United States District Court, W.D. Wisconsin

May 16, 2017

JOHN MILLER, Plaintiff,
v.
DR. CHARLES LARSON, et al., Defendants.

          OPINION & ORDER

          WILLIAM M. CONLEY District Judge.

         Pro se plaintiff John Miller asserts an Eighth Amendment excessive force claim against several staff members at the Fox Lake Correctional Institution (“FLCI”), all of which arise from defendants' attempts to remove an allegedly stolen ring from his finger. Miller currently has three motions before the court: (1) a Motion to Supplement Pleadings and for Reconsideration (dkt. #30); (2) a Motion to Enforce Decision (dkt. #29); and (3) a Motion to Add Scott Perkins as Defendant (dkt. # 52). Defendants have also filed their own motion for summary judgment on exhaustion grounds (dkt. # 40). For the reasons that follow, the court will deny Miller's motions and grant defendants' motion, effectively ending this lawsuit.

         I. Motion for Reconsideration (dkt. #30)

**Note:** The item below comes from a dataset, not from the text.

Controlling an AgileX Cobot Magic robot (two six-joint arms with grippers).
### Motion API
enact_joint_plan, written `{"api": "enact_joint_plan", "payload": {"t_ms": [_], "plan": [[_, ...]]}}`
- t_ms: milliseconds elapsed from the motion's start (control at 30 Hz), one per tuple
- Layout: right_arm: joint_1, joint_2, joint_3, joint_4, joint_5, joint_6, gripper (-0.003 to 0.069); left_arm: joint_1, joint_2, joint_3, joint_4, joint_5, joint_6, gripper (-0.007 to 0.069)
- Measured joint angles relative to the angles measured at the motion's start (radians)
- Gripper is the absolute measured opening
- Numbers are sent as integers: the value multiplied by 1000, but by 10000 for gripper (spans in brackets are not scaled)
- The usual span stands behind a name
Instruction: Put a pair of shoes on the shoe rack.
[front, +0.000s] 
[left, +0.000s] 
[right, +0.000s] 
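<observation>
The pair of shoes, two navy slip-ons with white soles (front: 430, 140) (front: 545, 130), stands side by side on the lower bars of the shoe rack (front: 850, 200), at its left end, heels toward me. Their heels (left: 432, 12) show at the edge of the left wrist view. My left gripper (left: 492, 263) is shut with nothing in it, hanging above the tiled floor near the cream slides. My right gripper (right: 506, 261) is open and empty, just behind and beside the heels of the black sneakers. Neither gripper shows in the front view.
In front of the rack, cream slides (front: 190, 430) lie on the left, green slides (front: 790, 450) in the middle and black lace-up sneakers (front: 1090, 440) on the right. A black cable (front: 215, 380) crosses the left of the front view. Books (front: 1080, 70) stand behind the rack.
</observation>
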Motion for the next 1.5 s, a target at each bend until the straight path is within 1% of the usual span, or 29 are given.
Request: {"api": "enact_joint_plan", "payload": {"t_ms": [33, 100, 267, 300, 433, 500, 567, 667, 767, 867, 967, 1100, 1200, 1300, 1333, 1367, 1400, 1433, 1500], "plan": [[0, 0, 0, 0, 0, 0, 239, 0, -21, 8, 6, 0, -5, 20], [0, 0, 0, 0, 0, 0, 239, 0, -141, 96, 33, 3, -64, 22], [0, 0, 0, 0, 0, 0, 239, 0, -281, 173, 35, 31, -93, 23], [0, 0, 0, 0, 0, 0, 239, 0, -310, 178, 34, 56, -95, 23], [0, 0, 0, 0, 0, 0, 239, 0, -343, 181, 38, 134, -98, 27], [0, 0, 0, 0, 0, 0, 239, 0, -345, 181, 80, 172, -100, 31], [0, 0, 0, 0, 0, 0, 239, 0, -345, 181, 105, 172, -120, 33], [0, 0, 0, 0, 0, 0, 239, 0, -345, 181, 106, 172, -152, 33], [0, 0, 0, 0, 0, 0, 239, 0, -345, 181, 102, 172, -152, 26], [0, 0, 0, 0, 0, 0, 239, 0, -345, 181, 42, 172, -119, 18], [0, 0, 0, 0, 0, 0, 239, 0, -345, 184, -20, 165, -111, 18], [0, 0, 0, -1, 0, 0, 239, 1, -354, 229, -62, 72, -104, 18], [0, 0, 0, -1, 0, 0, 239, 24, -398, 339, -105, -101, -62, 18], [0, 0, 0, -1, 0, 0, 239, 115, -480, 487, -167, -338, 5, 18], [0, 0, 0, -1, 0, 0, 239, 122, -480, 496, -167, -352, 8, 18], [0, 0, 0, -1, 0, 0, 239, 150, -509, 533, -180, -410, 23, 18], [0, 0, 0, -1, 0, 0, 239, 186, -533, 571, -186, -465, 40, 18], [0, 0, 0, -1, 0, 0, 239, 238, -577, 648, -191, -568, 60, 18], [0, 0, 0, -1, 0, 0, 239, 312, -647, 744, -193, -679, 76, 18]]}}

         As for plaintiff Miller's motion for reconsideration of the order screening his complaint, the court denied him leave to proceed against Melvin Pulver after concluding that his request to amend still did not include any facts even suggesting Pulver was somehow involved in the ring removal. Miller now asserts that Pulver was sufficiently involved in the ring removal because (1) he called Miller to meet with him about the ring and (2) ordered him to go to HSU. Taking both allegations as true, however, Pulver's involvement was still not sufficiently tied to the allegations of excessive force. To the contrary, while Miller alleges that he met Pulver and reported to HSU for the ring removal as directed, Pulver did not accompany him to HSU, nor did he participate in the ring removal, nor did he direct HSU to use any means necessary to remove the ring. As such, Pulver's involvement was insufficient to warrant reconsideration of the court's initial order. See Lanigan v. Village of East Hazel Crest, Ill., 110 F.3d 467, 477 (7th Cir. 1997) (supervisor may be liable if he knows about and approves of conduct); see City of Canton, Ohio v. Harris, 489 U.S. 378, 388 (1989) (supervisor may be held liable if he had control over deficient training or flawed policies).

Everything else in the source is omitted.